Scientists are cloning and growing muscle tissue in lab dishes. They have many reasons to, of course. Meat from animals isn't highly profitable and it's very labor intensive. The feed, the drugs, the 2-3 years of growing and tending, are costly. Animals put out methane, too, and when a big joint like ConAgra has tens of thousands of beef cattle in one place (as they do), clouds of methane rise and help climate change happen. After ten years in the meat business, I know these things are true. It's in every issue of every meat industry publication. The industry is looking for a miracle. Scientists may have it.
They are currently growing lab dishes of it in very small bits. The plan is to have these produced in sheets that will be ground and made into burger.
http://www.guardian.co.uk/environment/2012/feb/19/test-tube-burger-meat-eating
Technically, it's not meat. So what to call it? Sceat? Dishbeef? Labeef?
Whatever it gets called, I'll pass.
MYSTERIOUS GARDEN
1 year ago
6 comments:
fauxboef
Lawless- I like that!
Excellent first step. Since the aim is to grow living tissue cheaply on a large scale, and some of us are at an age where spare parts might be welcome, I'd call it promising. McTransplant maybe --beats U-Pull-It Organ Yard.

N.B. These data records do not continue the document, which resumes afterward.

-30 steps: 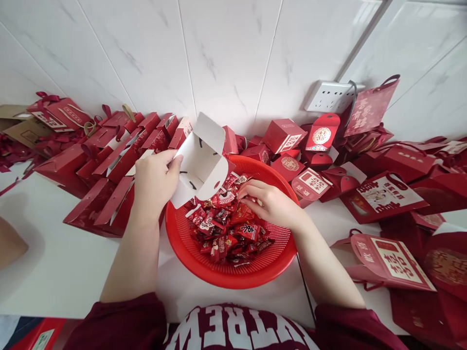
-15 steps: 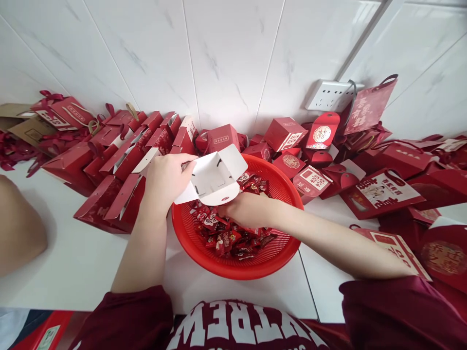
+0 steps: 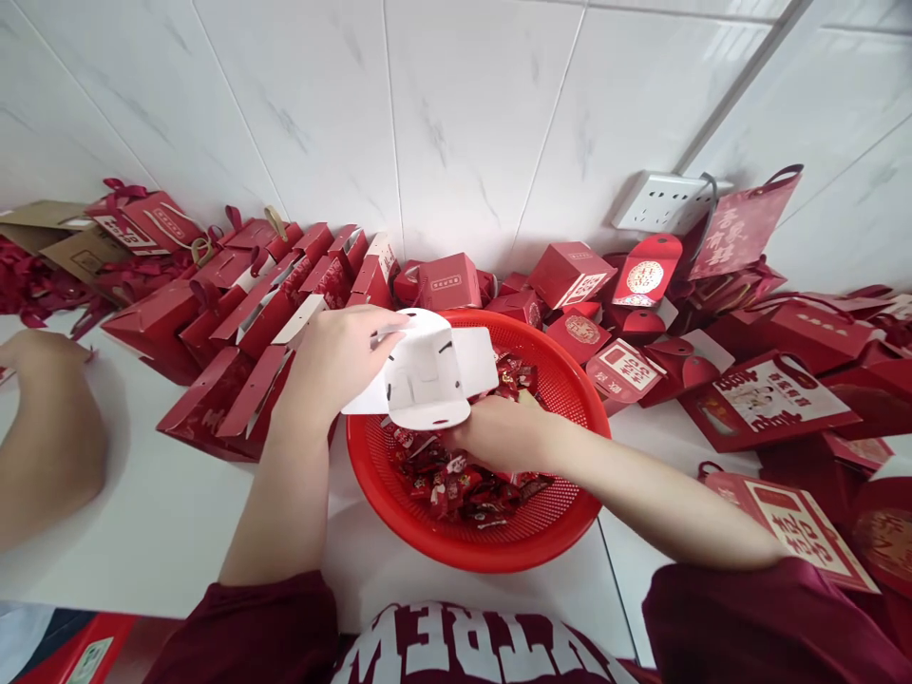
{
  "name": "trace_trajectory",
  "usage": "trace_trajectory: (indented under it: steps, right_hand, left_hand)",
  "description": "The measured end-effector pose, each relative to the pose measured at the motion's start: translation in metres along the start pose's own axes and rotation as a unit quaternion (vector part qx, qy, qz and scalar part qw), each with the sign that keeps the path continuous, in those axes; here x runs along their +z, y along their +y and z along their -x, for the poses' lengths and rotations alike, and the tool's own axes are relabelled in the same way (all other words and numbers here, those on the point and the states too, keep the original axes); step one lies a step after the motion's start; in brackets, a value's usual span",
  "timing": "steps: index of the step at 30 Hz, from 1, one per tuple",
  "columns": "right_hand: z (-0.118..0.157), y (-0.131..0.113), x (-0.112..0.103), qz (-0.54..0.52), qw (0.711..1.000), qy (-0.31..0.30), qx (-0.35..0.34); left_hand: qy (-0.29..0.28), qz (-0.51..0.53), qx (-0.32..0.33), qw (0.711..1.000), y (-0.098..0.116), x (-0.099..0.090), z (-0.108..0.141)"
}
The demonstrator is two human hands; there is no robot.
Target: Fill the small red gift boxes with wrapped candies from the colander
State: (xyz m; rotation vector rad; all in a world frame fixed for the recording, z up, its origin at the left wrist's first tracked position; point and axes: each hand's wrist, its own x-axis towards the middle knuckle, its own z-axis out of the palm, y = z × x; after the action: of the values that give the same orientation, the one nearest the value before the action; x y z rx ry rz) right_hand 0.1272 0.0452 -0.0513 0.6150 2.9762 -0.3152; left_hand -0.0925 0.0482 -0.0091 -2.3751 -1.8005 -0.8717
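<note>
My left hand grips an unfolded gift box by its left side. The box's white inside faces me, its flaps stand out, and nothing lies in it. Below it is a red plastic basket with many small red-wrapped candies. My right hand reaches down into the basket just beside the box. Its fingers are tucked under the box's lower flap and among the candies, so what they hold is hidden.
Red gift boxes stand in rows on the left of the white table. More boxes and bags crowd the right side. A power strip is on the tiled wall. Another person's arm rests at the far left.
The box in my left hand has turned to face me more squarely. My right hand stays in the basket near it. The other person's hand has come into view at the left.
</note>
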Motion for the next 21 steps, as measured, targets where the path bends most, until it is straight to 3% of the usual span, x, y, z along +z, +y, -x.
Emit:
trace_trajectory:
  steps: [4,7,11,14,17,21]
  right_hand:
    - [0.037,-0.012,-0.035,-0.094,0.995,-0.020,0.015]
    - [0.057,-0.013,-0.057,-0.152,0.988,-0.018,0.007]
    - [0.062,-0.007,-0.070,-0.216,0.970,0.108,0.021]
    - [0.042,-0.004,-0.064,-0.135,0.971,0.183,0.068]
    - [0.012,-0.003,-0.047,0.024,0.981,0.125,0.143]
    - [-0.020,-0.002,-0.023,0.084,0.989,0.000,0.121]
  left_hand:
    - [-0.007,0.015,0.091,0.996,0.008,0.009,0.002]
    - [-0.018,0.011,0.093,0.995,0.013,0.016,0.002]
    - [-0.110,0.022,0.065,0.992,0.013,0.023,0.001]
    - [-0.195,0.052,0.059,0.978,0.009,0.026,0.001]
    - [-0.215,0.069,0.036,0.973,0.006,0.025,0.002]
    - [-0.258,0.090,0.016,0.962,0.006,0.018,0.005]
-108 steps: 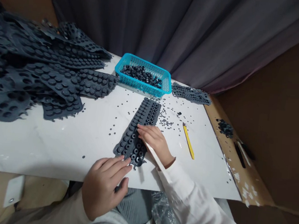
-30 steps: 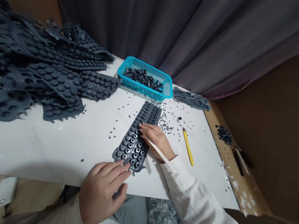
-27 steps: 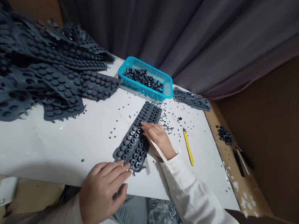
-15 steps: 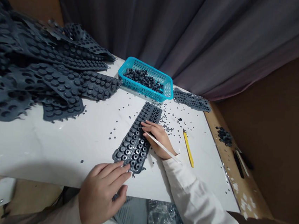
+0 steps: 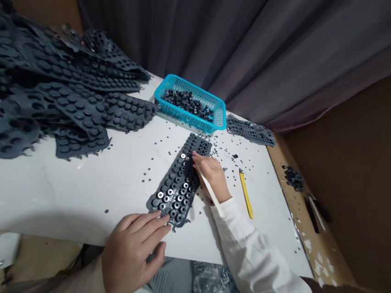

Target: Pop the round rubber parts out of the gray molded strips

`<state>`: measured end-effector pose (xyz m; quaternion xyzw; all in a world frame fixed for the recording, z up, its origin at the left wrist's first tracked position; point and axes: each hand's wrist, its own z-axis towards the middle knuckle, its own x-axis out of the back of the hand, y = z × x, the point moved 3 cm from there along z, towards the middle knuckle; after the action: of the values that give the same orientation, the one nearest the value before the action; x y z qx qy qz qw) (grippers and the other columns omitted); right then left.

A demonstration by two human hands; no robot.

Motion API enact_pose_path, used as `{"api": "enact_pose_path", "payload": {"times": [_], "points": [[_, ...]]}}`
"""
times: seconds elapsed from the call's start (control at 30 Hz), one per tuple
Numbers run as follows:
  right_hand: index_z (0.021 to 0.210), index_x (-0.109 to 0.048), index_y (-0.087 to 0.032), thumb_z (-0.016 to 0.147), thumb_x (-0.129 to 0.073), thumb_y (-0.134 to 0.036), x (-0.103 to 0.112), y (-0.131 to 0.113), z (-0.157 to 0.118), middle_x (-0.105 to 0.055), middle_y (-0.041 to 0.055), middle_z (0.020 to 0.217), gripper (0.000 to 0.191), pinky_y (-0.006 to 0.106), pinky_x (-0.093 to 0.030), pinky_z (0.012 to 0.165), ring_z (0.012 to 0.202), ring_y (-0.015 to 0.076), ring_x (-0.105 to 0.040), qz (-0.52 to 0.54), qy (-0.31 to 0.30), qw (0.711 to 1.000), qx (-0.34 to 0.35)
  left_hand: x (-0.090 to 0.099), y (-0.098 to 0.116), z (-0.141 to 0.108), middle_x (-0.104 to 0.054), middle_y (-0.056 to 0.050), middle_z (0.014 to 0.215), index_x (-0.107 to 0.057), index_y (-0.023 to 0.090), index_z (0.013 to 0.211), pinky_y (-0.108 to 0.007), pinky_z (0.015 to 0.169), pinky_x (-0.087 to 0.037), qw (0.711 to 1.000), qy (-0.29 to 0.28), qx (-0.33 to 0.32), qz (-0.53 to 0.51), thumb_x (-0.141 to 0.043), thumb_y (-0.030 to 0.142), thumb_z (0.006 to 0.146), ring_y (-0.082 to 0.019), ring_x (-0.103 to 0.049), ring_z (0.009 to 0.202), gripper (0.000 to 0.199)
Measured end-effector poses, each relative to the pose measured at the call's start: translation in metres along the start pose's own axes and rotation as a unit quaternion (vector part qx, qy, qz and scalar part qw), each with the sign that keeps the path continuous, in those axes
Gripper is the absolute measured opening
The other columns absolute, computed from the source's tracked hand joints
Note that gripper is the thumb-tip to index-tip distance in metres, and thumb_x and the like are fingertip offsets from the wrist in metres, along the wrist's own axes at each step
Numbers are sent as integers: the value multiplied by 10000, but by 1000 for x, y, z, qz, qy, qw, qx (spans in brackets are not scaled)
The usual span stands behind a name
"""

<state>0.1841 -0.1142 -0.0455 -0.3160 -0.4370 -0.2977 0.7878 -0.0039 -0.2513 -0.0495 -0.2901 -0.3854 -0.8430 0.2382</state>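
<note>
A dark grey rubber sheet [image 5: 174, 181] with rows of round raised studs, many with a hole in the top, lies lengthwise away from me on the table. My left hand [image 5: 137, 249] rests at its near end, fingers stretched out and fingertips on the edge. My right hand [image 5: 213, 176] is closed around a thin white stick [image 5: 208, 188], its fingertips over the right half of the sheet, past the middle. The stick's tip is hidden by the fingers. Small dark discs [image 5: 228, 143] are scattered around the sheet's far end.
Behind the sheet stands a blue basket [image 5: 198, 121] holding many small dark pieces. A heap of studded sheets [image 5: 82, 103] fills the left. To the right lie a yellow cutter [image 5: 246, 195], another sheet [image 5: 250, 131] and a small dark pile [image 5: 293, 178]. A grey curtain [image 5: 227, 34] hangs behind.
My right hand has moved slightly away from me and to the right along the sheet, and the white stick now slants more steeply. My left hand and the sheet have stayed put.
</note>
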Motion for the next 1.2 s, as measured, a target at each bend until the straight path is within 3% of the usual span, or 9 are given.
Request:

Geo- I'm sure the rich will start having their own organs cloned, grown and stored in our lifetimes. I am eternally grateful that I'm mortal and hope reincarnation doesn't exist.

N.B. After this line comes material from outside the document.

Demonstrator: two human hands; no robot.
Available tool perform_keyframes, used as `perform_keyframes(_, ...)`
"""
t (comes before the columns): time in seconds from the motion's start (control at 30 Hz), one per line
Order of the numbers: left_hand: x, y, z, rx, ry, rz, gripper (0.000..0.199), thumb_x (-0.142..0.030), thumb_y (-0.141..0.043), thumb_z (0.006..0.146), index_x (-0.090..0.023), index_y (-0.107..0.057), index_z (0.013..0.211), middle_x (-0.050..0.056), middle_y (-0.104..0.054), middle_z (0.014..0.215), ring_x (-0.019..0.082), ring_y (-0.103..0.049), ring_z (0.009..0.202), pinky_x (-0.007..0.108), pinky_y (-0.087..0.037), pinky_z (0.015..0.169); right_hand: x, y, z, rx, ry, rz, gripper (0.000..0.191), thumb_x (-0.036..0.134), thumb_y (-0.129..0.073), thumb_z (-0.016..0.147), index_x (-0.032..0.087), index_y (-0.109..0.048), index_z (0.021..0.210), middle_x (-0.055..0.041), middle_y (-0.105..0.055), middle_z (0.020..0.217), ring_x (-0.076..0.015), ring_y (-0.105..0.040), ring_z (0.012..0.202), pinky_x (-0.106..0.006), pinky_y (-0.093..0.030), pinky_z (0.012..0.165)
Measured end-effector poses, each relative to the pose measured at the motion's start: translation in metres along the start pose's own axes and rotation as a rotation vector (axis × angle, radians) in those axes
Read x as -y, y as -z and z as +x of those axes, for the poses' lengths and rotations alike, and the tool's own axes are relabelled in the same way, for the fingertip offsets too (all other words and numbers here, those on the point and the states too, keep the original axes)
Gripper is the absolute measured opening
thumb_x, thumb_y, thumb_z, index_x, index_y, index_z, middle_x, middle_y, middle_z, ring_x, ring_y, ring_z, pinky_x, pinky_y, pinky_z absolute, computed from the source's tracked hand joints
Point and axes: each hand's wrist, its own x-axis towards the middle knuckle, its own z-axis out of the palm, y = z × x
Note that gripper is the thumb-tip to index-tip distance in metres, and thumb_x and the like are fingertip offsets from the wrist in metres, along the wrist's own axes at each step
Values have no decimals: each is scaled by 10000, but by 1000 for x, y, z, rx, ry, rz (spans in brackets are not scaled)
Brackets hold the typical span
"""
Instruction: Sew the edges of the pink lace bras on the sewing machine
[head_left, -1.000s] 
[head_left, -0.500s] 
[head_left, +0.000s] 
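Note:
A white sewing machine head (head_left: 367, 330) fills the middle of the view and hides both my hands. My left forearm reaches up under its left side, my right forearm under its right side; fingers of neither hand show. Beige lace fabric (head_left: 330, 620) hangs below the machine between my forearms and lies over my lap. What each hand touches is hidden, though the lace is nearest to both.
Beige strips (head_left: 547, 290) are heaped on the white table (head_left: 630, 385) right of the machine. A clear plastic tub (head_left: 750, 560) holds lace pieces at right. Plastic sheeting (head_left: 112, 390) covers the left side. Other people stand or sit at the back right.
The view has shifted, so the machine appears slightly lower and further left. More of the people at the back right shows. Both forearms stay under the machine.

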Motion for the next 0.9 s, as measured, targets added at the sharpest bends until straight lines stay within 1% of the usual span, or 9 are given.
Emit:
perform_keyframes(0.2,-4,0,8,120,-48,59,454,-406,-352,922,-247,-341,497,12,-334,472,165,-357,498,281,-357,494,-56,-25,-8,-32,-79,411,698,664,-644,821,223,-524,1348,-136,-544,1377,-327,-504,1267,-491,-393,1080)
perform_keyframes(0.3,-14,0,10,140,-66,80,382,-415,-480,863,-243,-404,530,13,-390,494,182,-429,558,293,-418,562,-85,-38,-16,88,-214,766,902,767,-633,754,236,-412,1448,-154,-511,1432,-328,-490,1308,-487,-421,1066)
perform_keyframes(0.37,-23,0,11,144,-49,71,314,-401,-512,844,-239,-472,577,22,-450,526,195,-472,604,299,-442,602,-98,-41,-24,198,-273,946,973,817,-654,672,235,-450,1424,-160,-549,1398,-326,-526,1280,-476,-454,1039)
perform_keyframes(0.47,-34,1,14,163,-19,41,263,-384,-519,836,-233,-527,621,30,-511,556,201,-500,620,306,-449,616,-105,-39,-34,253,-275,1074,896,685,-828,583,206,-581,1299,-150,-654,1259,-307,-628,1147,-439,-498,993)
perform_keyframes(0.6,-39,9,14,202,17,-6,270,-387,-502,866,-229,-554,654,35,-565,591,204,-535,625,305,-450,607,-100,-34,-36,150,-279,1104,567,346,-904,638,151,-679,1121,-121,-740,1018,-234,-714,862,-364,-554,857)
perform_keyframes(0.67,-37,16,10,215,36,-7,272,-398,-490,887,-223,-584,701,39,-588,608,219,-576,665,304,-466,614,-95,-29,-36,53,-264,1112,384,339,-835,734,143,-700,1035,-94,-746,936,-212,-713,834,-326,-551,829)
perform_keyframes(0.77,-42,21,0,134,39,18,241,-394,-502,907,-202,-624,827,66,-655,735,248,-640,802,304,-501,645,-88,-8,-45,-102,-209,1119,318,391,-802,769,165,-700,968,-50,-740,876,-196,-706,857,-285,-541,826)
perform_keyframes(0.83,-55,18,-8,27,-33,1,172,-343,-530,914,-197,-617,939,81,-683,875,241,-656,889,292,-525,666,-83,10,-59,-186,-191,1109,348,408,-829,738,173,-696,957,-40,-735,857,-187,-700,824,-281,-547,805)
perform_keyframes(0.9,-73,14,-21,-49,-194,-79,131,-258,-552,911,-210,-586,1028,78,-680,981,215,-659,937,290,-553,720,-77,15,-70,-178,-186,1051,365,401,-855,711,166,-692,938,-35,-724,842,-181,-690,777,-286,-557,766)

Hmm. In 10 years we might be asking for a McHuman Burger. And why not. Human proteins are the most easily assimilable of all animal proteins, and no-one would really be harmed if we ate cultured human muscle tissue.
I wonder if it would taste of pork or chicken?
Well, I guess it wouldn't be much worse that the icky pink chemical McD's was putting into their burger. I guess.